Note: This was a special meeting originally intended to test
the Marratech conferencing system. Due to a meeting conflict
with ISOC, the normal voice bridge was used instead. The topic
for discussion was internationalization of various IETF protocols.
Loa Andersson
Stuart Cheshire
Olaf Kolkman (IAB Chair)
Gregory Lebovitz
Barry Leiba
Kurtis Lindqvist
Danny McPherson
Dave Oran
Lynn St. Amour (ISOC Liaison)
Dow Street (IAB Executive Director)
Dave Thaler
Lixia Zhang
Gonzalo Camarillo
Andy Malis
Lars Eggert (IESG Liaison)
Aaron Falk (IRTF Chair)
Sandy Ginoza (RFC Editor Liaison)
Russ Housley (IETF Chair)
Dave Thaler described how his attention had recently been drawn to
several standing issues with the use of internationalized domain
names, and more generally, the internationalization of various IETF
protocols. The IAB decided to look into these issues further,
partly due to recent ICANN efforts in allocating internationalized
domain names (and possibly TLDs). Dave had previously introduced
the topic via an email to the IAB, and during the call summarized
some of the key points:
– different parts of the IETF are using different encodings (e.g.,
UTF-8, punycode, etc.)
– there have been past IAB statements in this area, but the
guidance may not be entirely consistent or clear.
– what is implemented in real-world code does not always match the
RFCs, nor is it consistent across OSs or applications.

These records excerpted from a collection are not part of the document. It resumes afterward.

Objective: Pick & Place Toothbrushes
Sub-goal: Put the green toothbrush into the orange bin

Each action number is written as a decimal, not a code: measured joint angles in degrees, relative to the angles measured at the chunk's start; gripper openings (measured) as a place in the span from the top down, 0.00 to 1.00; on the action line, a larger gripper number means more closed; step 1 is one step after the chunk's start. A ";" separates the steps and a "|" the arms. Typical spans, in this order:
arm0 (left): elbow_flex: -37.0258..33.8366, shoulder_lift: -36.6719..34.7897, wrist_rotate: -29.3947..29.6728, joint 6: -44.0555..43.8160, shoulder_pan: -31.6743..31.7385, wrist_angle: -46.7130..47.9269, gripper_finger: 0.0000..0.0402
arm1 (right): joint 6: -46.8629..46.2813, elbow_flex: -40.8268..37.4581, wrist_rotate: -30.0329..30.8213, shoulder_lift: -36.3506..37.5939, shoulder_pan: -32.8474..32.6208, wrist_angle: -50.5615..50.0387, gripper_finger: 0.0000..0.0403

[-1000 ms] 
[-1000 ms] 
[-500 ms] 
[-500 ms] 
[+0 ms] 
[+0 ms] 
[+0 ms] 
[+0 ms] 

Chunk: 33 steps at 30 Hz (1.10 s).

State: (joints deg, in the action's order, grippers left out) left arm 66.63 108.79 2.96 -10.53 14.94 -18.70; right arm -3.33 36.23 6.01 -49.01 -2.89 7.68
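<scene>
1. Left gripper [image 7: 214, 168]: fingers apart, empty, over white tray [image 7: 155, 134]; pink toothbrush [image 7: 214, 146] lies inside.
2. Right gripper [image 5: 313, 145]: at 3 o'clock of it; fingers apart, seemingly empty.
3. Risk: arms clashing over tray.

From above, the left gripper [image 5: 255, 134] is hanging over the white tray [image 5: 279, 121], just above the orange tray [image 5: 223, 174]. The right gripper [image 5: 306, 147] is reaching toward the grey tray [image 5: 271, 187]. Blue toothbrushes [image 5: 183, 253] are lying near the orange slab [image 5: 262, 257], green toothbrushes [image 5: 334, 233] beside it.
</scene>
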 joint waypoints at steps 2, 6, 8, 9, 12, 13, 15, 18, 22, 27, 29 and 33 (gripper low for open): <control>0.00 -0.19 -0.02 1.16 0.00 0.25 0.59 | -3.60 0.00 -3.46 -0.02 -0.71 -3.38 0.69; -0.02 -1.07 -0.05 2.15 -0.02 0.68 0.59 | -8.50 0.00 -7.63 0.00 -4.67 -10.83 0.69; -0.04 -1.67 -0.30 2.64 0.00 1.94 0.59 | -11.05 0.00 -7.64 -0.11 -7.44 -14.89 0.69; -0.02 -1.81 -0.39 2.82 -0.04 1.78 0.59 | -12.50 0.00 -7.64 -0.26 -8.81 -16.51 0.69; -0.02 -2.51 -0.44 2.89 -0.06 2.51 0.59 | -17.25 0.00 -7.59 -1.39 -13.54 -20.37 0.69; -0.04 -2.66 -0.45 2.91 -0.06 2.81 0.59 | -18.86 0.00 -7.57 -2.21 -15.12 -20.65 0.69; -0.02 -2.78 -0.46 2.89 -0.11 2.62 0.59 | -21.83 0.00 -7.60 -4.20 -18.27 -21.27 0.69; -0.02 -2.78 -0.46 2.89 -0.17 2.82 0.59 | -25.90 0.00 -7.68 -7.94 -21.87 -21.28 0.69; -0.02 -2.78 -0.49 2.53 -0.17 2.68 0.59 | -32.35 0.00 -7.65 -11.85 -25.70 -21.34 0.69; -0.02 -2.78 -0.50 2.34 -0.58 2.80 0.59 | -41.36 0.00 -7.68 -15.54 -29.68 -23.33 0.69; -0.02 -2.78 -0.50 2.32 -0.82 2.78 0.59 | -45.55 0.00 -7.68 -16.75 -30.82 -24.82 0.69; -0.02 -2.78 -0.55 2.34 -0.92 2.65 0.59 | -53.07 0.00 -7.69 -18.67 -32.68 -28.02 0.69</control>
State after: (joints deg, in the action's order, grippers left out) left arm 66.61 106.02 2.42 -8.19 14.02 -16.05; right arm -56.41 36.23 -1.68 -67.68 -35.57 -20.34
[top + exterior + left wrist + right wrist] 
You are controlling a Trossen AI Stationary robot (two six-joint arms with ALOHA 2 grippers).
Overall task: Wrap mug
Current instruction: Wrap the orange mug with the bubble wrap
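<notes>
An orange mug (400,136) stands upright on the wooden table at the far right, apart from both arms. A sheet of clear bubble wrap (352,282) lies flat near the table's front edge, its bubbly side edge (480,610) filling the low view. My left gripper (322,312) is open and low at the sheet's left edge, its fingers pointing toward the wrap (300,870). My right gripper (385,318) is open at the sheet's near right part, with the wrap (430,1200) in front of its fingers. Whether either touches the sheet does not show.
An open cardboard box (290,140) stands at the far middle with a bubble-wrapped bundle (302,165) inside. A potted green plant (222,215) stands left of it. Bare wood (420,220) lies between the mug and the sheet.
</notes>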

Dave went on to describe the properties of punycode and UTF-8, and
Olaf and Stuart explained the various encodings used in the
software and interfaces they were familiar with. There was a
discussion about known limitations when converting between
encodings, such as ASCII, UTF-8, UTF-16, and punycode. All of
these formats are used at one point or another in common
implementations (e.g., Windows, OS X, Internet Explorer, Safari,
DNS, etc.). Stuart noted how a browser or other application will
often attempt to guess the proper encoding if left unspecified in
the source file, leading to unpredictable behavior. Other problems
result from inconsistent byte-ordering conventions, and memory
allocation is complicated by the variable length encoding of
UTF-8, UTF-16, and punycode. In short, there are a number of open
issues with the current use of multiple encodings, where additional
guidance in this area might be helpful.
The group considered a scenario where an IETF WG is inventing a new
protocol and must decide which encoding to use. There have been
several RFCs on this, most recently RFC 4690. A common challenge
is how to maintain backward compatibility with old software while
moving to a new, clean standard. Olaf explained the way DNS has
fairly strict conventions of when 8-bit clean data is required, and
that many applications (including DNS itself) will not do an 8-bit
clean comparison but will perform ASCII case folding. Barry added
that this question of the on-wire interface does not even address
what the user sees in their browser or mail agent. This led to a
long discussion of the different interfaces within the overall
system: user / GUI presentation, interfaces between software
components on a single host, and communication on the wire.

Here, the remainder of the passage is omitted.